Grosset and Dunlap would have gone out of business no matter what. But it’s worth noting they didn’t go broke by publishing literary fiction or avant-garde poetry—they went broke by chasing trends to a ridiculous extent, with celebrity biographies and other mainstream titles that failed to sell.
Even at the time, I realized that Grosset was in no way emblematic of the publishing industry as a whole. The thing is, nearly 30 years later, the industry is a lot more like Grosset and Dunlap than it cares to admit. Incompetence coupled with greed, in search of the ultimate bestseller.
Many people in publishing appear to have an obsession with pacing. Their fear is that today’s readers will lose interest if they are not immediately sent on a linear trajectory, that we are all afflicted with a severe form of ADD. They fail to realize that what intensely interests one reader will completely bore another. Each reader is different, an idea that is anathema to marketing people and to sociologists.
In the Postscript to The Name of the Rose, Umberto Eco reveals how he had to fight to be allowed to keep the first hundred, deliberatively slow-paced pages of his novel intact. His aim was to immerse the reader in the daily routine of a medieval monastery without advancing the plot to any appreciable degree. Eco’s reputation in Italy was such that he was ultimately permitted to do this. It is virtually impossible to imagine an American writer being allowed to do so. Neither Henry James nor Proust would be published in today's environment.
It seems not to have occurred to publishers, editors, or agents that while technology has exponentially sped up our lives, it also allows us to select the rate at which we process information and entertainment. Many readers—perhaps most—will want a novel they can curl up and relax with at night. Which is to say, a book that is not as frantically paced as the rest of their lives.
In a era when even television shows have extremely complex, nonlinear plots, (eg, Mad Men, Battlestar Galactica, and Lost) the publishing industry seems intent on enforcing the idea of simple linear plots and fast pacing. The thing is, a paperback book can never be as fast-paced as a movie on a large screen with fully dimensional sound effects. Then again, this is the industry that turned down Tom Clancy's first novel (“all that boring techno stuff”), even as it was searching for fast-paced thrillers.
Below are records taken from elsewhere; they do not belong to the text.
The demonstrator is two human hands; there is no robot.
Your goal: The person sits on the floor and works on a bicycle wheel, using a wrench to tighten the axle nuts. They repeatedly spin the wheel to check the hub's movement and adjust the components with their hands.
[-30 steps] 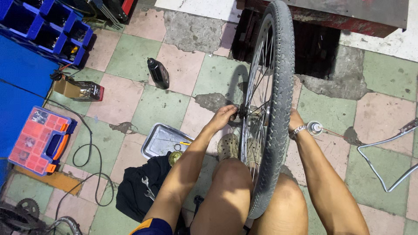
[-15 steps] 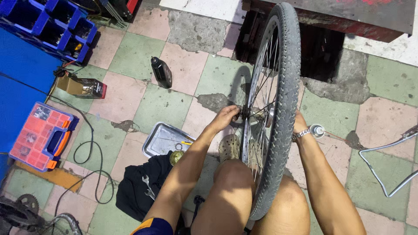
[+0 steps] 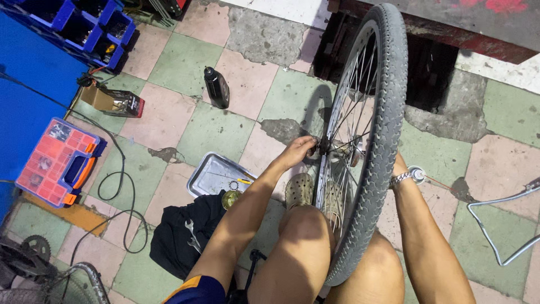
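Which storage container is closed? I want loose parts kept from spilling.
The orange parts case with the clear lid, lying flat by the cable. The blue bins further up are open-topped.

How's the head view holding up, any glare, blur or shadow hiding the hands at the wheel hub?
Head view: sharp, evenly lit, no glare. The wheel casts a soft shadow on the tiles to its left, just behind the left hand at the hub, which shows clearly. The right hand is mostly hidden behind the tyre. Wide-angle bending at the edges.
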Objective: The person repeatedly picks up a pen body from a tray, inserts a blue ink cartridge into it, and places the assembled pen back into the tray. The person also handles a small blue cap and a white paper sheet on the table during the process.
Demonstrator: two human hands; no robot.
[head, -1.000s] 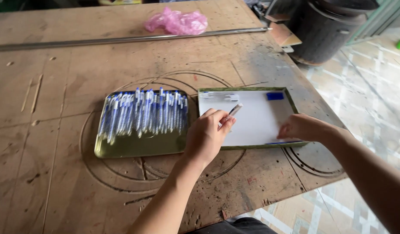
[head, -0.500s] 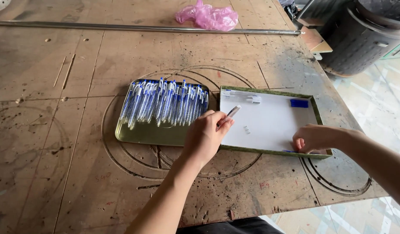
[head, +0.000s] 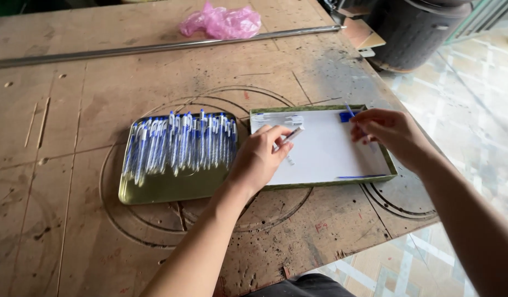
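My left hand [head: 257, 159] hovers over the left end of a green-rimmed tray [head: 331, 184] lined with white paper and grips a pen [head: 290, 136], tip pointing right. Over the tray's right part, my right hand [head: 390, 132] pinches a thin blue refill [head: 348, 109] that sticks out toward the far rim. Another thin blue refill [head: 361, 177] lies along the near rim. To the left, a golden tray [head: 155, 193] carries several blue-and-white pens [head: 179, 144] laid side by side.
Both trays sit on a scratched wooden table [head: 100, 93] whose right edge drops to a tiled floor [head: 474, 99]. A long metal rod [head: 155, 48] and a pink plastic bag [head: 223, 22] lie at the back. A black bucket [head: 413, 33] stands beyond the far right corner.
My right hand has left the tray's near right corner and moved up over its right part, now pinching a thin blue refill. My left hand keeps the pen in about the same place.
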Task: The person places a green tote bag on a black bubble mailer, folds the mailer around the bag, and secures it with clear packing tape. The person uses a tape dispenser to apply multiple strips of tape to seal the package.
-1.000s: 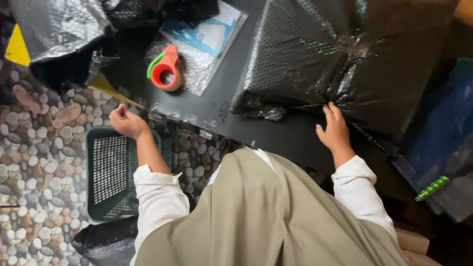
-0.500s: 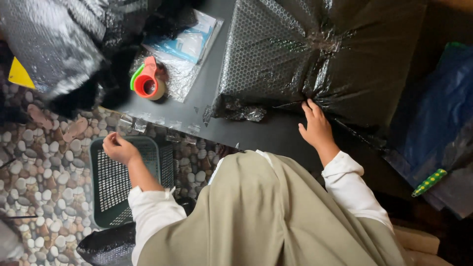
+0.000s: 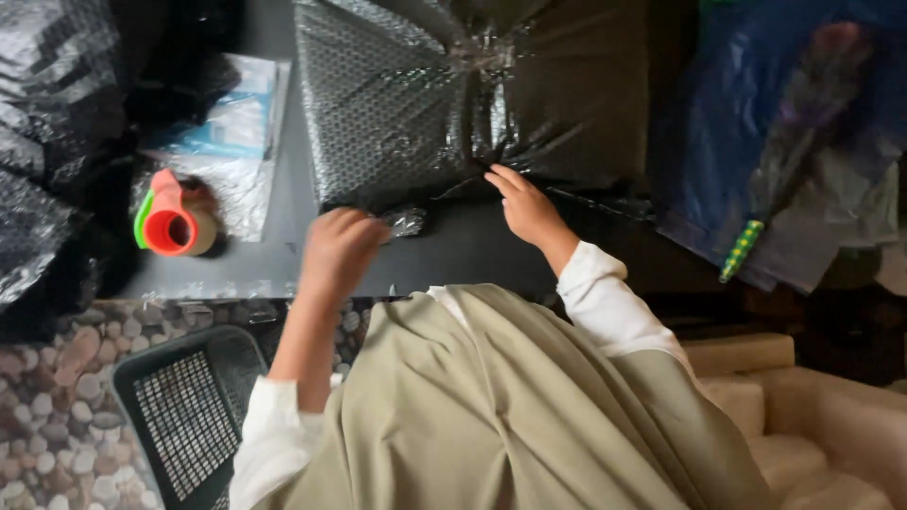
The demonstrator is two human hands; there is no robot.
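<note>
A black bubble-wrapped parcel (image 3: pixel 472 94) lies on the dark surface (image 3: pixel 283 227); right hand (image 3: pixel 525 204) rests flat and open on its near edge, left hand (image 3: pixel 338 247) loosely curled just beside its crumpled corner; the slick, soft film probably slips, so grip under the edges

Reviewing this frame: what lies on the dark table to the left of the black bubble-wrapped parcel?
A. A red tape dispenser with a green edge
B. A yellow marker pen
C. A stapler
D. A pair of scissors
A. A red tape dispenser with a green edge sits on the dark table, left of the black bubble-wrapped parcel that the right hand touches.
</note>
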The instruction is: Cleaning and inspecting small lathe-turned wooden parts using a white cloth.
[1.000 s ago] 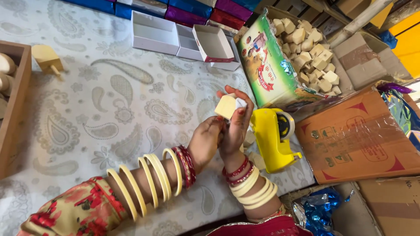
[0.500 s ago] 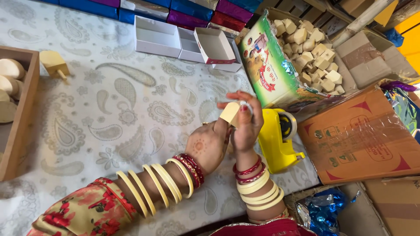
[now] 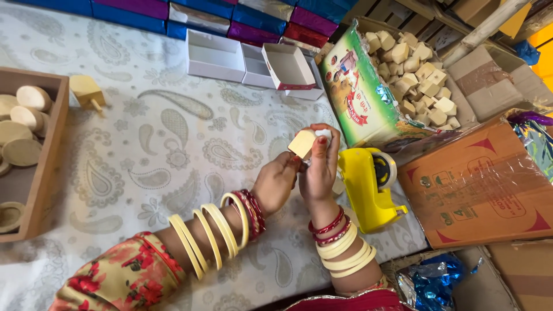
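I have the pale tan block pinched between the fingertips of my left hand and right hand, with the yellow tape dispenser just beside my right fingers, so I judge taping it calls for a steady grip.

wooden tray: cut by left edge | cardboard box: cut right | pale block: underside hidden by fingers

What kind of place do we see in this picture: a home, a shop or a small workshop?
Probably a small packing workshop. Both hands, left hand and right hand, hold a pale block beside a yellow tape dispenser. A carton of similar blocks and open small boxes lie on the cloth-covered table.
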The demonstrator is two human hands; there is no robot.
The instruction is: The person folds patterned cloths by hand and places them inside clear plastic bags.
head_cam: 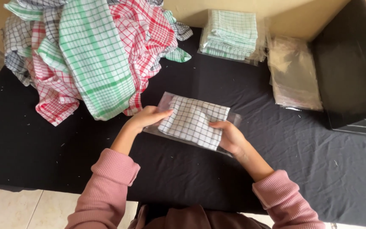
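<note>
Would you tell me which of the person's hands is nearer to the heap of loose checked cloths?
The left. The left hand lies just below the heap of loose checked cloths, at the folded cloth's left end; the right hand is farther right.

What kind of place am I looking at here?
Probably a small home packing station: a table under black cloth, a heap of loose checked cotton towels, a stack of empty clear plastic bags, and both hands sliding a folded dark-checked white towel into a bag.

Pink ribbed-knit sleeves w/ cuffs, both arms; hands bare, no rings
</note>
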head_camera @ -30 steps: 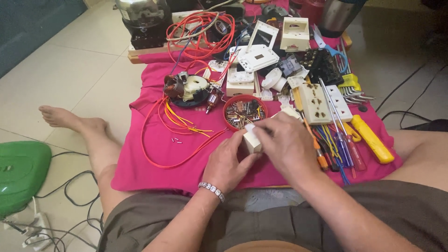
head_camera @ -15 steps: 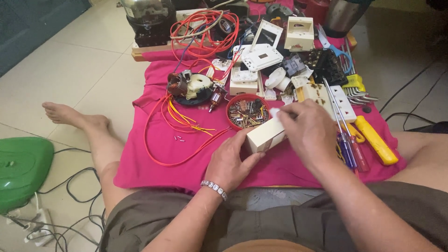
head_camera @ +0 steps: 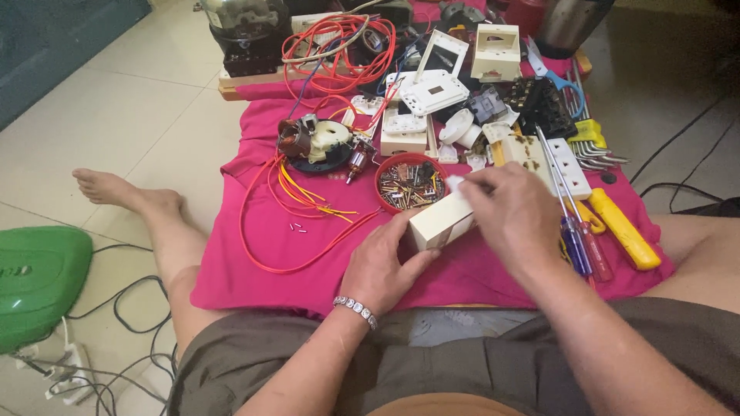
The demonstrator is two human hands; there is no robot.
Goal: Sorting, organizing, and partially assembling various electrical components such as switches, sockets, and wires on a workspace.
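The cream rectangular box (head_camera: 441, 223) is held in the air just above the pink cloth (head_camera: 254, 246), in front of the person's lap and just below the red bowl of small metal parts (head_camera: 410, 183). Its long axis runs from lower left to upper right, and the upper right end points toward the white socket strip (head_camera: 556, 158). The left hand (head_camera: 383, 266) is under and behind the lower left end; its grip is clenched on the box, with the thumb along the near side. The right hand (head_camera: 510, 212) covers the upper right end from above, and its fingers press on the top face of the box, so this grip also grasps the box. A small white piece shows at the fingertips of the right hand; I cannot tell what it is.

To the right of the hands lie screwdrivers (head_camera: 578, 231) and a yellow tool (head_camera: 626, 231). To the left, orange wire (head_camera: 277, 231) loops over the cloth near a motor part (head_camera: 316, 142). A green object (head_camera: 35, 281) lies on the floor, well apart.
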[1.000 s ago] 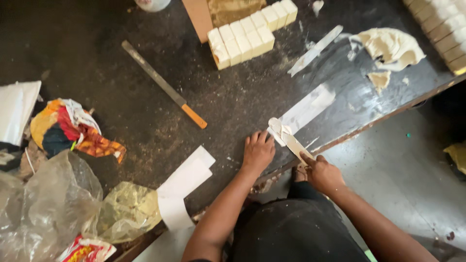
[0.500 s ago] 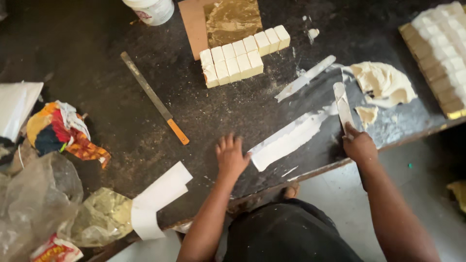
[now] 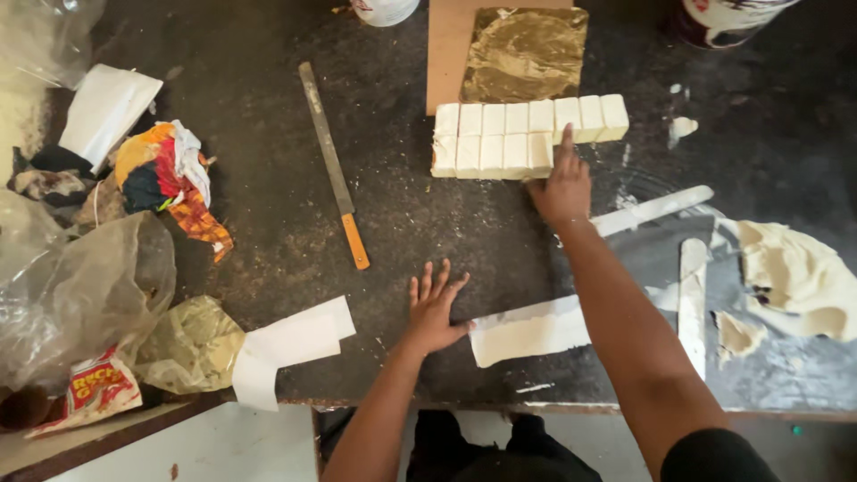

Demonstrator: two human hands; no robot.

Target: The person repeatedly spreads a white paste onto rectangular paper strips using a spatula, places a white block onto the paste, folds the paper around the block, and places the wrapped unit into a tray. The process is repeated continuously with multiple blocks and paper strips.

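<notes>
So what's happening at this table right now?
A person leans over a dark worktable. Their right hand reaches out to two rows of pale cut blocks, one finger touching the near end of the rows. Their left hand lies flat, fingers spread, beside a pale slab at the table edge. A long knife with an orange handle lies untouched, and a lump of pale dough-like stuff sits to the right.
</notes>
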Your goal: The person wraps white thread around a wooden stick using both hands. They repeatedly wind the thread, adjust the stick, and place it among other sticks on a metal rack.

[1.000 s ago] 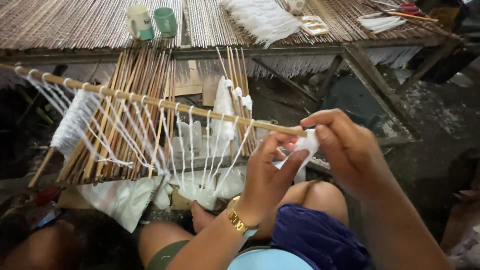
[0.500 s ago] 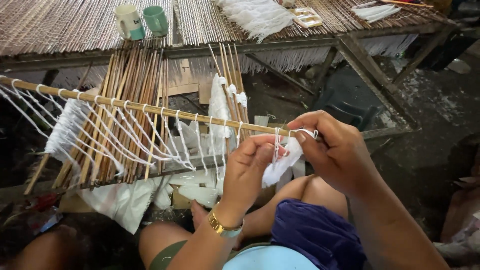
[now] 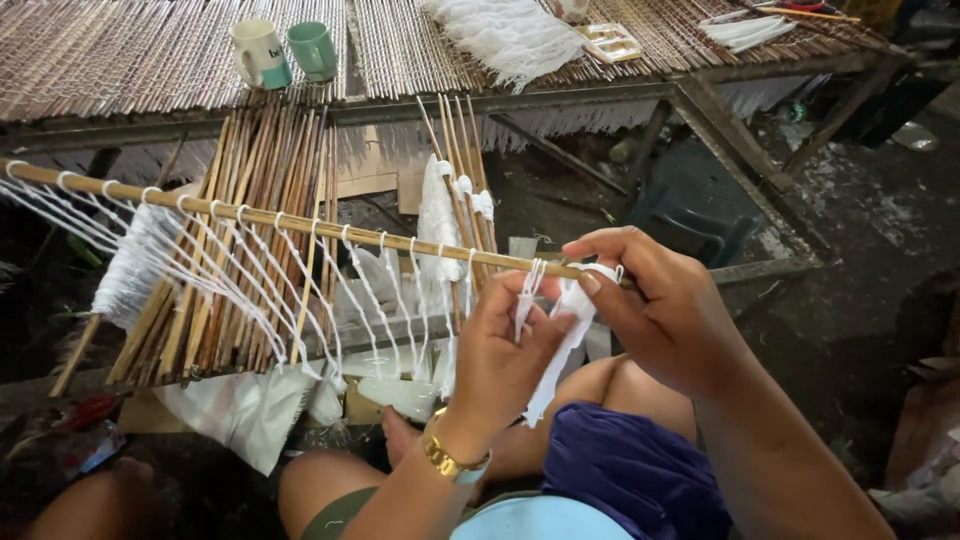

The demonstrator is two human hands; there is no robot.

Writers are always asked for changes in their manuscript, many of which are arbitrary, and some of which are reasonable but not necessarily appropriate (ie, they take the book in a different direction, one the writer isn't interested in.) No writer can afford to be implacable. If a passage is boring, or incomprehensible, or if it repeats a description that appears on a previous page, then it needs to be rewritten or deleted. Making things happen more quickly is a useful technique, but it is not a universally applicable one. Drawing out a narrative can add layers to it, even when the layering is not immediately apparent to the reader.
Publishing people are surrounded by mountains of words—they are subsumed by them—and are thus forced to read rapidly and superficially. And so, they approach works that offer a substantial degree of complexity and try to simplify them. Much editing is an attempt by the editor to put his or her stamp on a manuscript, without fully thinking through the narrative repercussions of their actions.
The reading of fiction is a highly subjective experience. Each
of us, by virtue of relying upon different experiences and assumptions, will read a passage slightly differently. Some readers revel in complexity, others do not. That is why the superficial reading and superficial judgment of a piece of writing don’t really work. Unless one is looking only for superficial readers and superficial writers, that is.
What we really need, rather than Wordsworth’s “Intimations
of Immortality,” is an "Ode to Superficiality." Perhaps we could have a reality show where contestants from across the country attempted to create one.